Exercise prompt:
From the first line of the listing below, retype each line up to and including the one with "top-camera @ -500"; pictures stay out.
==================================================
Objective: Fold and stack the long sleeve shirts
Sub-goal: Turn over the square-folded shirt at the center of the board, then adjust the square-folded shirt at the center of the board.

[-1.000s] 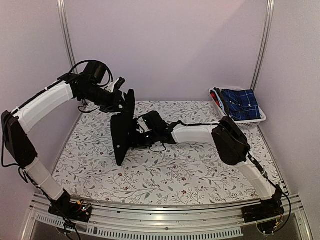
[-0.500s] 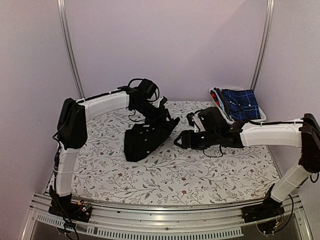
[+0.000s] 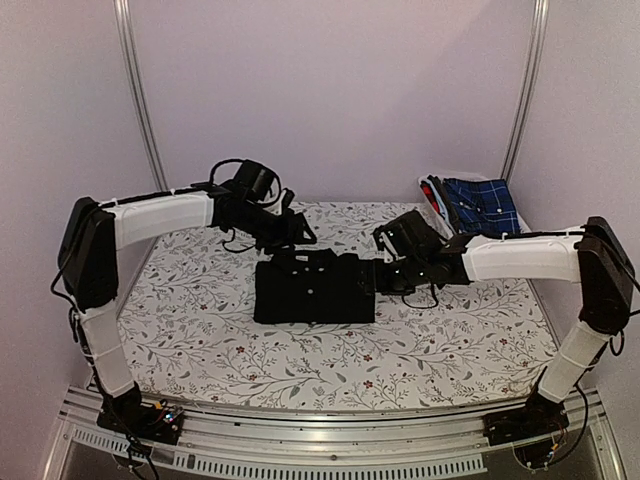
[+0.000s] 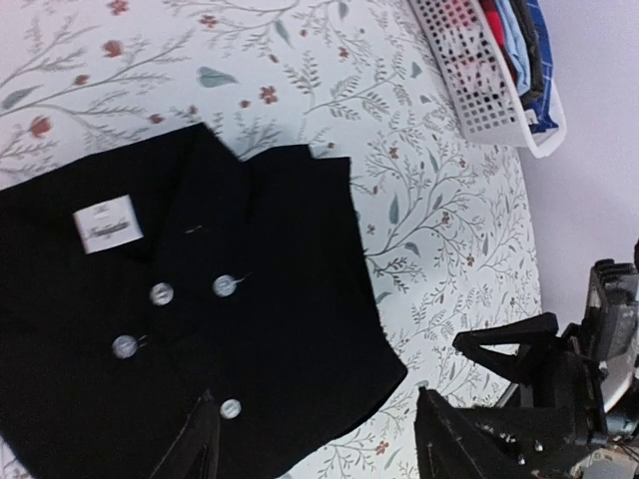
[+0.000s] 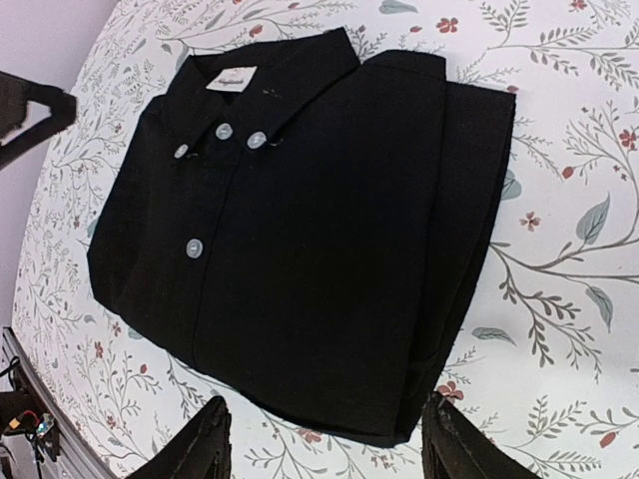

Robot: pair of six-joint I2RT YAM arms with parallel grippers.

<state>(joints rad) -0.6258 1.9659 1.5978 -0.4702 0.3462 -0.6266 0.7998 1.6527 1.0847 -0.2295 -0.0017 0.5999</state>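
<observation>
1. The tabletop [image 3: 200, 330] – covered in a pale cloth printed with leaves and small red flowers – spans the workspace.
2. The left arm [image 3: 160, 215] reaches in from the left and the right arm [image 3: 520, 257] from the right. Their ends come close over the middle, one at each side of the garment.
3. The black shirt [image 3: 313, 290] lies flat in the middle of the tabletop, folded into a neat rectangle, collar and button placket facing up.
4. A white slotted basket [image 3: 505, 245] sits at the far right corner, well apart from the black shirt. It holds a folded blue plaid shirt [image 3: 482, 205] with other coloured cloth beside it.
5. The left fingers [image 3: 300, 237] hover just beyond the shirt's far left corner, spread apart and grasping nothing.
6. The right fingers [image 3: 380, 277] sit just beside the shirt's right edge, likewise released – nothing lies between them.
7. A small white label [image 5: 233, 78] shows inside the collar.
8. Small pale buttons [image 5: 224, 131] dot the collar and placket.
</observation>
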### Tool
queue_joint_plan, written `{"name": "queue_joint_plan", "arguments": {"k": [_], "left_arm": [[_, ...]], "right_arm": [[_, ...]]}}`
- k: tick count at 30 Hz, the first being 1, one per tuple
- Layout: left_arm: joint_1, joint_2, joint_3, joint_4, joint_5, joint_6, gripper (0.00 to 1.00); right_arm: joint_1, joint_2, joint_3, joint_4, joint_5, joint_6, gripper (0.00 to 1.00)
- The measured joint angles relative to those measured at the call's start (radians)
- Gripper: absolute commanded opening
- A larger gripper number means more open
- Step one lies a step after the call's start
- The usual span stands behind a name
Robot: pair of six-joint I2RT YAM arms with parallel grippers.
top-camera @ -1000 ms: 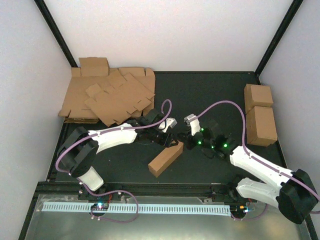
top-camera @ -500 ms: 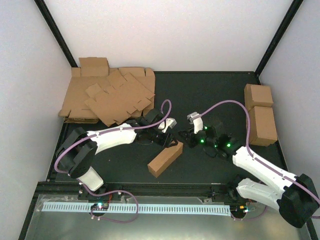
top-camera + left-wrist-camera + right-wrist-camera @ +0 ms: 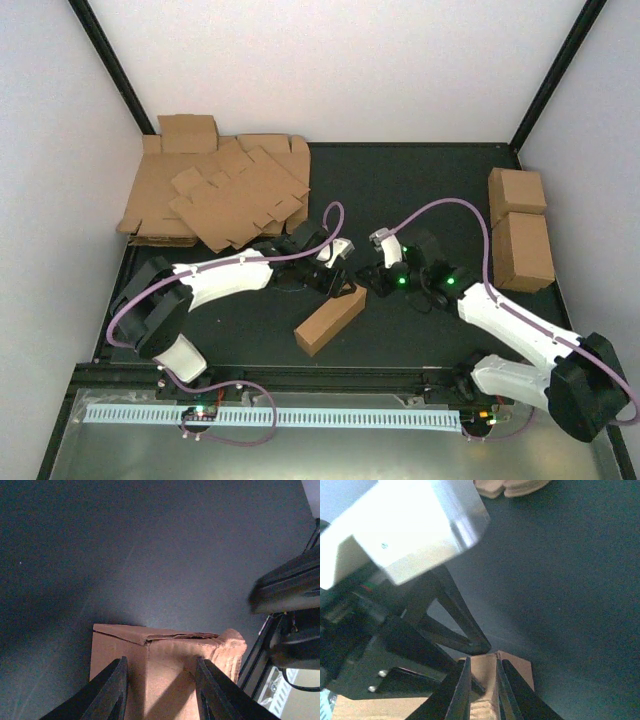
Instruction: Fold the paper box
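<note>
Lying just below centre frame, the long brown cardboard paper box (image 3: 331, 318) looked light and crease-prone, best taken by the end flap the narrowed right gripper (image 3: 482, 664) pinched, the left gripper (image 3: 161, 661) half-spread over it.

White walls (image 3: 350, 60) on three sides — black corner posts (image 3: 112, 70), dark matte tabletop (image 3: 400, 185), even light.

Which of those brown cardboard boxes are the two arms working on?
The long, narrow brown cardboard box lying mid-table; the two blocky brown cardboard cuboids stand untouched at the right edge.
</note>
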Motion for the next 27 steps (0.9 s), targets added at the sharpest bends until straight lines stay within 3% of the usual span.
{"name": "queue_joint_plan", "arguments": {"k": [27], "left_arm": [[-0.049,-0.023,-0.022,0.021,-0.071,-0.025,0.38]], "right_arm": [[-0.003,0.056,-0.029,-0.043,-0.055,0.069,0.20]]}}
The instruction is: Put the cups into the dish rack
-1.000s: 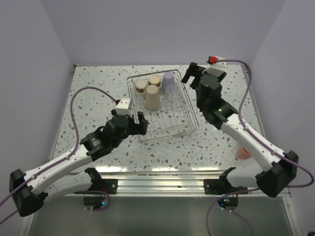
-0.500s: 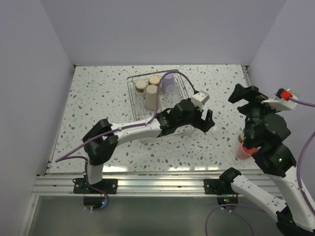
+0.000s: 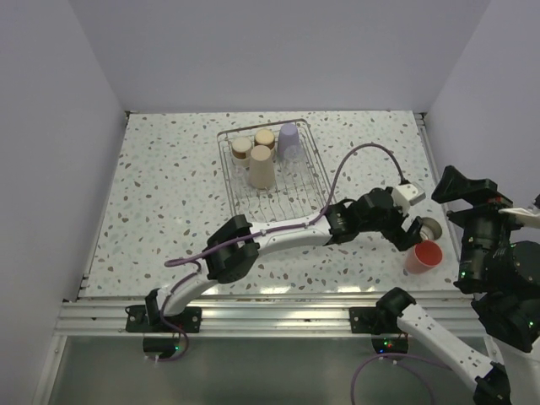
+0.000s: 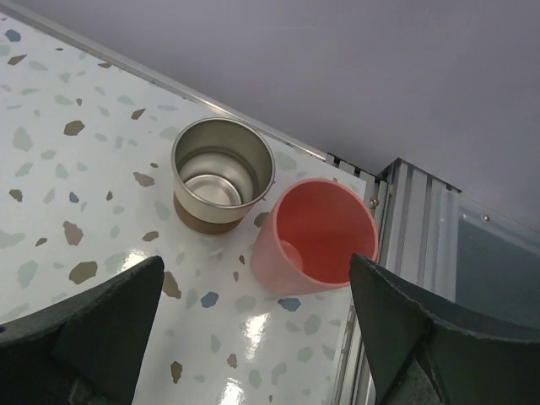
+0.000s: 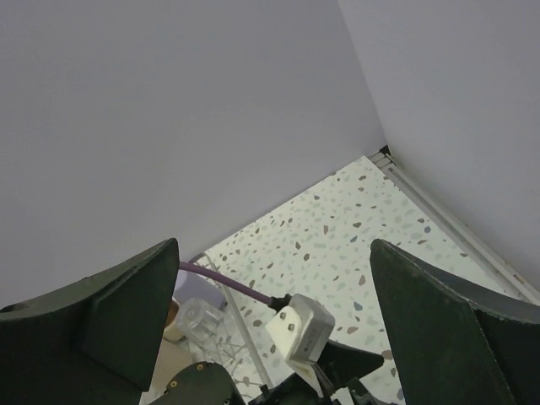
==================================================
Completed task:
Objective: Fold and stack the long sleeve shirts
Sub-goal: Turn over the square-folded shirt at the center of the board, then adjust the square-folded shirt at the center of the board.

[-1.000s] 
[-0.500s] 
[+0.000s] 
[+0.000s] 
[+0.000s] 

Robot: pair of six-joint I2RT YAM arms with parallel grippers.

<state>(joints rad) -0.6258 1.9659 1.5978 -0.4702 0.3462 -0.6266 0.7998 1.6527 1.0847 -0.2295 -0.0017 0.5999</state>
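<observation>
1. The tabletop [image 3: 200, 330] – covered in a pale cloth printed with leaves and small red flowers – spans the workspace.
2. The left arm [image 3: 160, 215] reaches in from the left and the right arm [image 3: 520, 257] from the right. Their ends come close over the middle, one at each side of the garment.
3. The black shirt [image 3: 313, 290] lies flat in the middle of the tabletop, folded into a neat rectangle, collar and button placket facing up.
4. A white slotted basket [image 3: 505, 245] sits at the far right corner, well apart from the black shirt. It holds a folded blue plaid shirt [image 3: 482, 205] with other coloured cloth beside it.
5. The left fingers [image 3: 300, 237] hover just beyond the shirt's far left corner, spread apart and grasping nothing.
6. The right fingers [image 3: 380, 277] sit just beside the shirt's right edge, likewise released – nothing lies between them.
7. A small white label [image 5: 233, 78] shows inside the collar.
8. Small pale buttons [image 5: 224, 131] dot the collar and placket.
</observation>
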### Tool
queue_joint_plan, written `{"name": "queue_joint_plan", "arguments": {"k": [_], "left_arm": [[_, ...]], "right_arm": [[_, ...]]}}`
- k: tick count at 30 Hz, the first being 1, one per tuple
- Layout: left_arm: joint_1, joint_2, joint_3, joint_4, joint_5, joint_6, gripper (0.00 to 1.00); right_arm: joint_1, joint_2, joint_3, joint_4, joint_5, joint_6, gripper (0.00 to 1.00)
- The measured joint angles relative to those measured at the call's start (radians)
- Gripper: absolute commanded opening
- A larger gripper number means more open
- Step one lies a step after the call's start
- The usual span stands behind a name
Robot: pair of six-joint I2RT YAM arms with parallel grippers.
top-camera @ -1000 ms: 
top-camera @ -500 ms: 

The output as shown is complete.